SUPPLIED RECORDS section start

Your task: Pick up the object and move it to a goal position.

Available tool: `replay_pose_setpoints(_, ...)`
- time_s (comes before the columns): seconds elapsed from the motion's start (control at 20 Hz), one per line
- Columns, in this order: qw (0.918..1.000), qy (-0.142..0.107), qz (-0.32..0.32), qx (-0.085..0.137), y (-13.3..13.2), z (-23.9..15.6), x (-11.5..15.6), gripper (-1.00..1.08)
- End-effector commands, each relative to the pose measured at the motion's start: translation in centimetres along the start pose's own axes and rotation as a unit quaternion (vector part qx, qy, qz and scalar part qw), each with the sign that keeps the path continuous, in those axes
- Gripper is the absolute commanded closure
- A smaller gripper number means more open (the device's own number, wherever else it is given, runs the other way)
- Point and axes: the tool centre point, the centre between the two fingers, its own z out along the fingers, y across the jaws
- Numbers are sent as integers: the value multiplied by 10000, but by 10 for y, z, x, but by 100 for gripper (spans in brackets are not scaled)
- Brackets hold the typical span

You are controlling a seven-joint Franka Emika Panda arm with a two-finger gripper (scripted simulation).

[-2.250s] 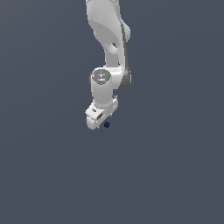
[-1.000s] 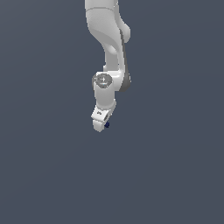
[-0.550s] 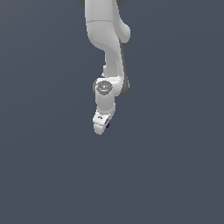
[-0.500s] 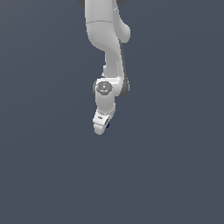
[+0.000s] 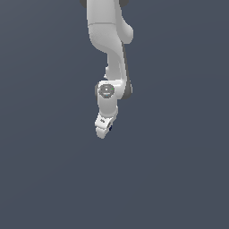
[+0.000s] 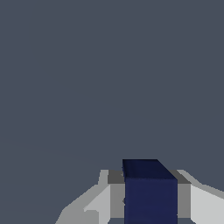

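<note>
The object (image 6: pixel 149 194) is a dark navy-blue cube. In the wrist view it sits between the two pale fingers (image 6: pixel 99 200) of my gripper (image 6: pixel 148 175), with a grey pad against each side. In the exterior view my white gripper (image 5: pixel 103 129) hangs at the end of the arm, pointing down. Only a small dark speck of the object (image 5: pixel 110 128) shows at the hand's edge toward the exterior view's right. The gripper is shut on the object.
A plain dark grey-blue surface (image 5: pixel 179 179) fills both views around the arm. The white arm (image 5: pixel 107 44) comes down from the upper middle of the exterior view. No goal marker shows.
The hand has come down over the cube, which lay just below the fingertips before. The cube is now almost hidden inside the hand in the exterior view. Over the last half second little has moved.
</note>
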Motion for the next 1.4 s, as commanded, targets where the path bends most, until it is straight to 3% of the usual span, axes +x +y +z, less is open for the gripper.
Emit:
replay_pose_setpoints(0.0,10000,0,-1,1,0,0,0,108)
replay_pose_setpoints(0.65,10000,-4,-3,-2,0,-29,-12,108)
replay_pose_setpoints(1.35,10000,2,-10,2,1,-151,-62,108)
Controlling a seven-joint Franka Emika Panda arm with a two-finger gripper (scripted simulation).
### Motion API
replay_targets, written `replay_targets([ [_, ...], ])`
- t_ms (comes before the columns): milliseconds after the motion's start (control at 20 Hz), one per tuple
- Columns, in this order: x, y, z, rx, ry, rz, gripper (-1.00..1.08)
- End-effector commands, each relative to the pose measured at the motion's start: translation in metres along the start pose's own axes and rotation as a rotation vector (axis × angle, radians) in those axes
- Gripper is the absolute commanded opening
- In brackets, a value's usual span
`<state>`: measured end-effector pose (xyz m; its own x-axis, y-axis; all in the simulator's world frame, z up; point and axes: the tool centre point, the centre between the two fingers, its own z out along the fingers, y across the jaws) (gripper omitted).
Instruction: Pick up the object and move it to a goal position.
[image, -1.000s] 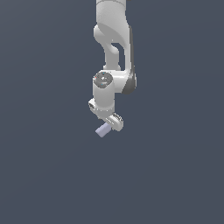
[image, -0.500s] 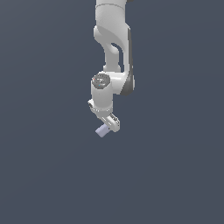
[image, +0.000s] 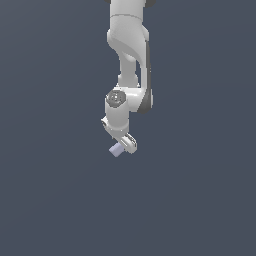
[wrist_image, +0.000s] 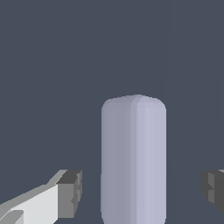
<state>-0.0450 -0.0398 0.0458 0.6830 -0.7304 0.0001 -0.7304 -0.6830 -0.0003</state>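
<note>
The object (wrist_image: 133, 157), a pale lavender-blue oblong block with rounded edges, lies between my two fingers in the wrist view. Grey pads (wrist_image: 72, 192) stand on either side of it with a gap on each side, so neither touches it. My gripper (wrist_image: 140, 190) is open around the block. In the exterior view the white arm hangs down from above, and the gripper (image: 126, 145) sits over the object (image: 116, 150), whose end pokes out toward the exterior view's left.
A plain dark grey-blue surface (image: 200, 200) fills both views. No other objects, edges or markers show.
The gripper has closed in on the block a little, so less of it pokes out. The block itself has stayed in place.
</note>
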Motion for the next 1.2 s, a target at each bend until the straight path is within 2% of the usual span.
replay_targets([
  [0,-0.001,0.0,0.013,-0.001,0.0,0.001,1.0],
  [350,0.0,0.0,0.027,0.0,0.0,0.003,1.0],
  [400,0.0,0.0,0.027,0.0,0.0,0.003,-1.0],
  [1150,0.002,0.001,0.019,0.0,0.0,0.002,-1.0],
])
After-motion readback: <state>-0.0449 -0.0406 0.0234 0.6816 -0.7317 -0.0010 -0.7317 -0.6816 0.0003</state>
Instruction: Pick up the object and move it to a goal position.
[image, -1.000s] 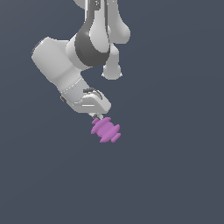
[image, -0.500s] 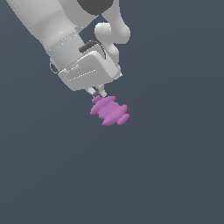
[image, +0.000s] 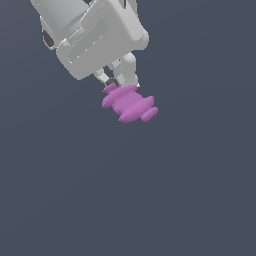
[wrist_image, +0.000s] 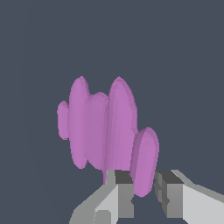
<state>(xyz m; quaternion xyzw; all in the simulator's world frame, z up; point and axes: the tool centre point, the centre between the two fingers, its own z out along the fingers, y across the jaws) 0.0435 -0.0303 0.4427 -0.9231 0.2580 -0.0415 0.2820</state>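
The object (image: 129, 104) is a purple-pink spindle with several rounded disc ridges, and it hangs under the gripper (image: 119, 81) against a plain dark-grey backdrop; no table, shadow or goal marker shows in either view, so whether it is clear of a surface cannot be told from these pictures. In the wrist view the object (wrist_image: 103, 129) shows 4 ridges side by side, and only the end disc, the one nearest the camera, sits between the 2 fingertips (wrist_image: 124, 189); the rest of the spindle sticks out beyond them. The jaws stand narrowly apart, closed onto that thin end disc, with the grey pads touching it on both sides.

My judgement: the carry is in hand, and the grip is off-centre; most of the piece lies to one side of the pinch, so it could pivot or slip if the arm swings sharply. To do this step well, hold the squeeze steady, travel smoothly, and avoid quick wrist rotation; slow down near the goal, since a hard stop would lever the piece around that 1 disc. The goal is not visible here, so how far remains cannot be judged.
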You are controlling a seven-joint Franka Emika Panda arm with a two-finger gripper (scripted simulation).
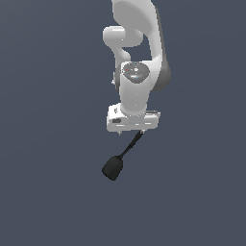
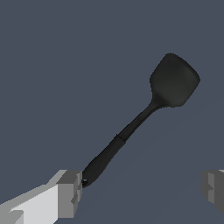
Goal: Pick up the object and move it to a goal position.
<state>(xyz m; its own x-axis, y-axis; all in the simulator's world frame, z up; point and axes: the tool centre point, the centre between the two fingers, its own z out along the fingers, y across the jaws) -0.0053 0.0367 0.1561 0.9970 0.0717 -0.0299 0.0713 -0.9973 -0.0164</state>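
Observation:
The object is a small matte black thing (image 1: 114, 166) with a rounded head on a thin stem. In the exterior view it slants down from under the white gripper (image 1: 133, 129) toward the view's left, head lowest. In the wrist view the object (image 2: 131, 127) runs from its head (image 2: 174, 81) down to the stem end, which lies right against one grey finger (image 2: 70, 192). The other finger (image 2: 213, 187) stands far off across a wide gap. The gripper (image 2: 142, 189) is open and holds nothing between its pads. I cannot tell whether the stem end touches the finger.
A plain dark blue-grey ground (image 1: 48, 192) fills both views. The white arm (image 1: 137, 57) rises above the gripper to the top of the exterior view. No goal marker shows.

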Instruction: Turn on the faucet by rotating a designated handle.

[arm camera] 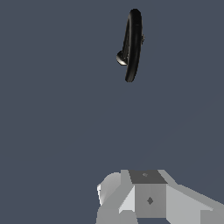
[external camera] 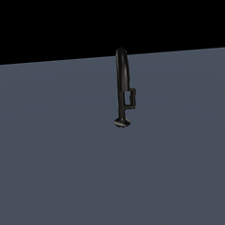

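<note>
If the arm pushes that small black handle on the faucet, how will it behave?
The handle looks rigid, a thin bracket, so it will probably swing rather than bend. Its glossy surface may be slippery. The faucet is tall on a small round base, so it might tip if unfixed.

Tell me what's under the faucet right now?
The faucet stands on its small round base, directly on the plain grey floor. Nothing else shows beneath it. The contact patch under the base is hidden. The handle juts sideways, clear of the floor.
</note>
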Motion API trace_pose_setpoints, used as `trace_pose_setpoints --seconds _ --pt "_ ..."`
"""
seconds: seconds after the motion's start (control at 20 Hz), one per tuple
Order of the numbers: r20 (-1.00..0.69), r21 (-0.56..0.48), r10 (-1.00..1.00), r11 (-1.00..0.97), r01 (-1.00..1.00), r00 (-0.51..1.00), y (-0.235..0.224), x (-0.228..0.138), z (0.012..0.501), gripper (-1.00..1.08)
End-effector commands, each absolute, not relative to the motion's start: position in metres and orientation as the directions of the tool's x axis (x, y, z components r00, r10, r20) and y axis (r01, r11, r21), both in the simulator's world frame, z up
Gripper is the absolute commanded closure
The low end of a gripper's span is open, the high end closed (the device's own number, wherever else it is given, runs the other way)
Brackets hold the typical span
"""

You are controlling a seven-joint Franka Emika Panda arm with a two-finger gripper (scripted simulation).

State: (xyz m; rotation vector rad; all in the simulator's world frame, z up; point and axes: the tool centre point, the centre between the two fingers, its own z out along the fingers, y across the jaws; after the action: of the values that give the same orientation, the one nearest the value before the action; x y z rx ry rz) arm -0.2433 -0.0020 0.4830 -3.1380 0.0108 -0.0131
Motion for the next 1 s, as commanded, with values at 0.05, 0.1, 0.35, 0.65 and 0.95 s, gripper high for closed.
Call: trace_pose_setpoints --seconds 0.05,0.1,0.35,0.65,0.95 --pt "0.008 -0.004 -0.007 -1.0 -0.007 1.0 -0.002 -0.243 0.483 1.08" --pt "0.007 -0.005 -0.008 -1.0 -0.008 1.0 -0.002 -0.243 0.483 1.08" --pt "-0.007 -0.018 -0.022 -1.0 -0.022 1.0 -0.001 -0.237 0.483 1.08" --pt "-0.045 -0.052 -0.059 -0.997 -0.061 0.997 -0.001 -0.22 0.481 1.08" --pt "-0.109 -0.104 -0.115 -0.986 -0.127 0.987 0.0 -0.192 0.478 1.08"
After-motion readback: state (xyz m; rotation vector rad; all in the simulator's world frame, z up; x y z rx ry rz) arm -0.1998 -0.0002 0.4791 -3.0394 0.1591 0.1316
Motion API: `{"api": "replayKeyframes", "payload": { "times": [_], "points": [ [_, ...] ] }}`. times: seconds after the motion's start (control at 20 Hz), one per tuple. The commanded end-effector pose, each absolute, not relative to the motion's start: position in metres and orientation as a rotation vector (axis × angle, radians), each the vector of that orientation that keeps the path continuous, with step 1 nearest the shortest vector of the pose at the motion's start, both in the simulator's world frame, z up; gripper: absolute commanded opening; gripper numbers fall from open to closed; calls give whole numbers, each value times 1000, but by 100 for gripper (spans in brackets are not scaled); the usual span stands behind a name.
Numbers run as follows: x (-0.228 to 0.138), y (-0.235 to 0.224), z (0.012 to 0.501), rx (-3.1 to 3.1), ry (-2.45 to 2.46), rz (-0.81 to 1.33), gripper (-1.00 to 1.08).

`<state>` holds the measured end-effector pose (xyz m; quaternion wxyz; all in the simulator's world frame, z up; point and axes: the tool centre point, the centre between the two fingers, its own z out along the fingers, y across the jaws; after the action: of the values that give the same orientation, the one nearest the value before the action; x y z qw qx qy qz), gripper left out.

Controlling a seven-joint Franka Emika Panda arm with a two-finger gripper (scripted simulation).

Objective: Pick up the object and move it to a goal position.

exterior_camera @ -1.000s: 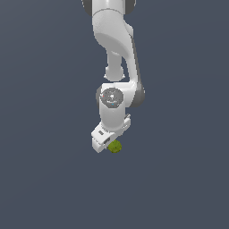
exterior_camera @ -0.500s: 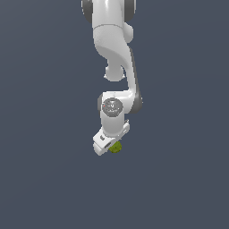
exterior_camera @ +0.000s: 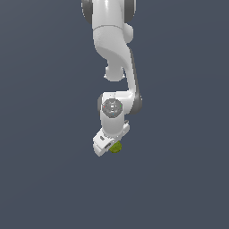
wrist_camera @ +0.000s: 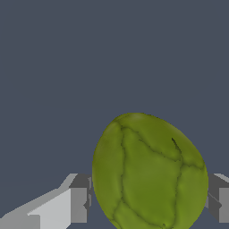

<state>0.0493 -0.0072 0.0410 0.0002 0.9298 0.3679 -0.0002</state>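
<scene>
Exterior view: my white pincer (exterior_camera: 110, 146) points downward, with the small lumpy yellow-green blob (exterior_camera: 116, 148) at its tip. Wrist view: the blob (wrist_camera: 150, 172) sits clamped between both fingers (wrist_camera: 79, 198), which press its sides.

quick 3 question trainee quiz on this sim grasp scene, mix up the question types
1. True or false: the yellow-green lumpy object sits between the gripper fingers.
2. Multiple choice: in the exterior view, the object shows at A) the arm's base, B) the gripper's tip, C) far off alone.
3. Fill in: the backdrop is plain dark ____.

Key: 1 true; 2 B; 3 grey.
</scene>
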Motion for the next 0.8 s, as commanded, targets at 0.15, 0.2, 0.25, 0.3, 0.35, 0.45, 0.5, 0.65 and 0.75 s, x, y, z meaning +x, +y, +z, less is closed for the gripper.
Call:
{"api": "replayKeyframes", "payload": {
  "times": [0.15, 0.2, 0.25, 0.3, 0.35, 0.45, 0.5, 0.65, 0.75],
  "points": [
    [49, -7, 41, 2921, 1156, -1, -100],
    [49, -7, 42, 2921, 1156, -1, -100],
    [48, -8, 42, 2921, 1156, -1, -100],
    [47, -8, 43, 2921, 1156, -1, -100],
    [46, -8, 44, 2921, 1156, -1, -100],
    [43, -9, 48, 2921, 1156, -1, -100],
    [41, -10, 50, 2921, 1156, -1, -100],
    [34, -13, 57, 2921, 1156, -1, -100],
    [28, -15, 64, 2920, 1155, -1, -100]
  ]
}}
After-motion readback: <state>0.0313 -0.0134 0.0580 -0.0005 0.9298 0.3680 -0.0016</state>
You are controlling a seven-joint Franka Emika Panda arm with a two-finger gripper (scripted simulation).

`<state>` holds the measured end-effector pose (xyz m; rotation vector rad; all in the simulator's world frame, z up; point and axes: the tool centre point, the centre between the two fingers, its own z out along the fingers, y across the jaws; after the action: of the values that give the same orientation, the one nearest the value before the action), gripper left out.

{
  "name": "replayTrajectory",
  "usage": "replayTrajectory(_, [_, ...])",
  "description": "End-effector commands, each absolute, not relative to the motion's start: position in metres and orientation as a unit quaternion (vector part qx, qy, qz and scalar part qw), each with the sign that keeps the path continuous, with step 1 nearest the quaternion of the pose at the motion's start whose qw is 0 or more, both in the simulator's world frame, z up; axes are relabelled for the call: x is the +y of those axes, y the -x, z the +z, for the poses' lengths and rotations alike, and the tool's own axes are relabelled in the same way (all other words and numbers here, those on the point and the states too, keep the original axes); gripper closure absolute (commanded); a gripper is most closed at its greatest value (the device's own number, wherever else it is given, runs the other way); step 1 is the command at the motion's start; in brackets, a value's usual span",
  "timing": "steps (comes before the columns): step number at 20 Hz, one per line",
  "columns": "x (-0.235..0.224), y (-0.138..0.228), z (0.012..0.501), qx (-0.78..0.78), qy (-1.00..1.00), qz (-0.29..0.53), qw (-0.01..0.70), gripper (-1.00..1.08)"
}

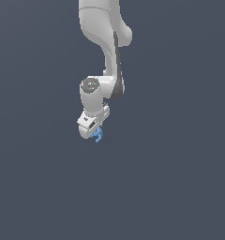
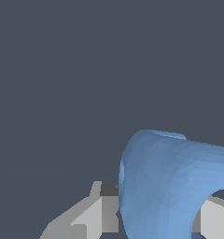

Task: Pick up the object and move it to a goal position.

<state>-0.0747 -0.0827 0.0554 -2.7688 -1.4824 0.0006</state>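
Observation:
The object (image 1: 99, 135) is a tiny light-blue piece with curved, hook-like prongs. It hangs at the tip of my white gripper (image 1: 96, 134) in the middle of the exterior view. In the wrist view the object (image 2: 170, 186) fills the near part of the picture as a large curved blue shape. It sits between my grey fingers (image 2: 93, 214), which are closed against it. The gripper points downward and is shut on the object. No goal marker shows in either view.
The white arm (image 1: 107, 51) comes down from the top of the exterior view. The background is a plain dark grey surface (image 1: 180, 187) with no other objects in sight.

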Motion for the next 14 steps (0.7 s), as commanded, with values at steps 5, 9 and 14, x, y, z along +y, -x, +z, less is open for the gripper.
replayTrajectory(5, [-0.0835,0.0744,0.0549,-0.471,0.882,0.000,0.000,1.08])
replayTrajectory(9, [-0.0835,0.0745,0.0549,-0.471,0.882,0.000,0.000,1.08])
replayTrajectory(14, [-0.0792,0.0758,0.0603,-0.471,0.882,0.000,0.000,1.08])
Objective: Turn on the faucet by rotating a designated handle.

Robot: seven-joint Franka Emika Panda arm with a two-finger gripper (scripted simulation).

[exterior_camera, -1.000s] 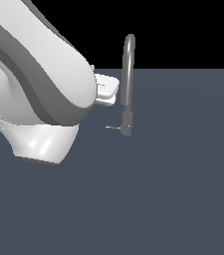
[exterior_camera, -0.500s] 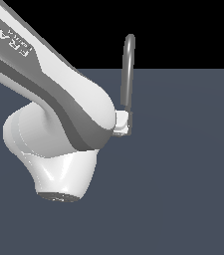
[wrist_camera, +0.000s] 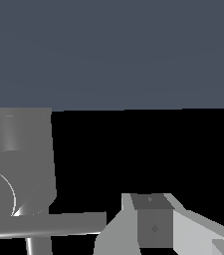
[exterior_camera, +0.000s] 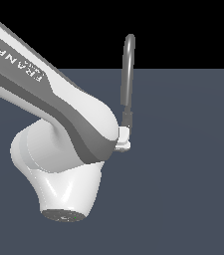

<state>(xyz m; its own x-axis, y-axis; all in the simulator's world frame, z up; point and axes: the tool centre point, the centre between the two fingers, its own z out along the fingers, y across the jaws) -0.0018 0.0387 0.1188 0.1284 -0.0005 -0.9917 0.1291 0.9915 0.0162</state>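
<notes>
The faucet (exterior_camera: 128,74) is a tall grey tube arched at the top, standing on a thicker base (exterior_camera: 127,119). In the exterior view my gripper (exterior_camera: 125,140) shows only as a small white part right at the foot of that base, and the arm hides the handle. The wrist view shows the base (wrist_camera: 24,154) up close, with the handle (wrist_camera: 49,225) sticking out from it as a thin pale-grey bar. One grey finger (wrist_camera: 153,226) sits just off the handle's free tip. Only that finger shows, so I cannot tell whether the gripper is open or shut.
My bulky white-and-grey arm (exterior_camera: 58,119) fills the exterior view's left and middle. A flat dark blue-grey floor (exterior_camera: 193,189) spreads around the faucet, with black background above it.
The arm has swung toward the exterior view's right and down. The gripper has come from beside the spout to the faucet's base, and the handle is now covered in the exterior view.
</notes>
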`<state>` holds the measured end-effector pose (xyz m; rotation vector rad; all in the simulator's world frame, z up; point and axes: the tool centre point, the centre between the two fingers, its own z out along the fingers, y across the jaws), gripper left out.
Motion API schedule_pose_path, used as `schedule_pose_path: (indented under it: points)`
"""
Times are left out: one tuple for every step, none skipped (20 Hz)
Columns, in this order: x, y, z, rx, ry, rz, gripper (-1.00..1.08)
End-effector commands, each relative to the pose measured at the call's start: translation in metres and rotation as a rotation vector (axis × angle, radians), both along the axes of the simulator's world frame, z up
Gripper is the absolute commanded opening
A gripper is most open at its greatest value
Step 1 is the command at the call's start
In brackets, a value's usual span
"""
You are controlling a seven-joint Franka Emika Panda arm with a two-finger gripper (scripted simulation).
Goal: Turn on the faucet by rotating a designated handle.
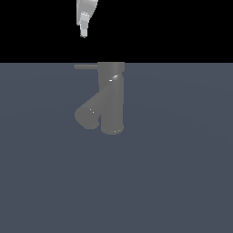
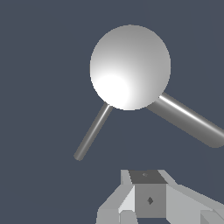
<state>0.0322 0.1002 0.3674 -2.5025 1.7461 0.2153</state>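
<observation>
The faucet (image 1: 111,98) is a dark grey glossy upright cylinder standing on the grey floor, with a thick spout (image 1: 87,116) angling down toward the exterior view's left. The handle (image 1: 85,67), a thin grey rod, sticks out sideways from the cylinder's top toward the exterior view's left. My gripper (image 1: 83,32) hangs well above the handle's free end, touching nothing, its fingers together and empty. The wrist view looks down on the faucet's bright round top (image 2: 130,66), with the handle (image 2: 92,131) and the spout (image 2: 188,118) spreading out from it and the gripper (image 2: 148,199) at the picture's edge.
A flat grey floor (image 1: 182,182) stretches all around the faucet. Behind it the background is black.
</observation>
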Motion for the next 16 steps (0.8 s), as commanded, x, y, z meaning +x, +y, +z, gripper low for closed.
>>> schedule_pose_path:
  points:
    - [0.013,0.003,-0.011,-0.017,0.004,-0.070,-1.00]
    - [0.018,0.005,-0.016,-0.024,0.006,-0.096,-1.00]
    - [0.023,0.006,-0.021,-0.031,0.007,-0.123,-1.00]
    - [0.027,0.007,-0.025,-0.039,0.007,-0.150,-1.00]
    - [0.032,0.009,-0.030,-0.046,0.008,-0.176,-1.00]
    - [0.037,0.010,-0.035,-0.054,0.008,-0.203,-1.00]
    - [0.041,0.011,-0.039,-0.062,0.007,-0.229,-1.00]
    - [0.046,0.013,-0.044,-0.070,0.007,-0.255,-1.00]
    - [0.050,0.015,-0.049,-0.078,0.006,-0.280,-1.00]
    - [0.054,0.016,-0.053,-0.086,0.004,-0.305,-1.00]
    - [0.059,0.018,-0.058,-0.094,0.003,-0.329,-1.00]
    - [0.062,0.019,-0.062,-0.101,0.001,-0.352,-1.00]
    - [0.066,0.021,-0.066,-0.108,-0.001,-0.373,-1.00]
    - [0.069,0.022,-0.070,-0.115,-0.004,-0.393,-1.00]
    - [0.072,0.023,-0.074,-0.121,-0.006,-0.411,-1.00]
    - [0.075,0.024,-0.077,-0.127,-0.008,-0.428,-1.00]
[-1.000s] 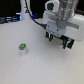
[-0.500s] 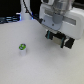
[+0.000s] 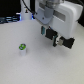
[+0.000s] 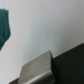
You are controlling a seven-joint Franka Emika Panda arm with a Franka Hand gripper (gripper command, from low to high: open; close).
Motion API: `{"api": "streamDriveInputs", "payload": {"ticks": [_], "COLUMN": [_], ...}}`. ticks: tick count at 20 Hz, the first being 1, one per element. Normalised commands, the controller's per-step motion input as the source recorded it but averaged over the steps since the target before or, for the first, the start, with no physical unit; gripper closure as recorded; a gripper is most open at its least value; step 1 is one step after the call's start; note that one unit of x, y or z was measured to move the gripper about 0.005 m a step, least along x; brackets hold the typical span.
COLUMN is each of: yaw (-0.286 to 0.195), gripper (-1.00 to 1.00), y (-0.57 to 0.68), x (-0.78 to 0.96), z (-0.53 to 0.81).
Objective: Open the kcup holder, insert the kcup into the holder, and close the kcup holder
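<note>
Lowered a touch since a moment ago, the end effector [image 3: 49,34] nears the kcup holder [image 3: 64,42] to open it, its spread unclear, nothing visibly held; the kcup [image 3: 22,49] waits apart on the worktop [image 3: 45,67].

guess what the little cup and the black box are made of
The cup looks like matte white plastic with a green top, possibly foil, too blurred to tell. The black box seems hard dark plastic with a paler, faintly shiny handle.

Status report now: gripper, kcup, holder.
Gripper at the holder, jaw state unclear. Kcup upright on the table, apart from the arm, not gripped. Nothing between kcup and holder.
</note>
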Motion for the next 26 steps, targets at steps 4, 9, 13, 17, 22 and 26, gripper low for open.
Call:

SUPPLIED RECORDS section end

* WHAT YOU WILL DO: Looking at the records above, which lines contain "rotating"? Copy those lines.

* OUTPUT:
Instruction: Turn on the faucet by rotating a designated handle.
Objective: Turn on the faucet by rotating a designated handle.
Goal: Turn on the faucet by rotating a designated handle.

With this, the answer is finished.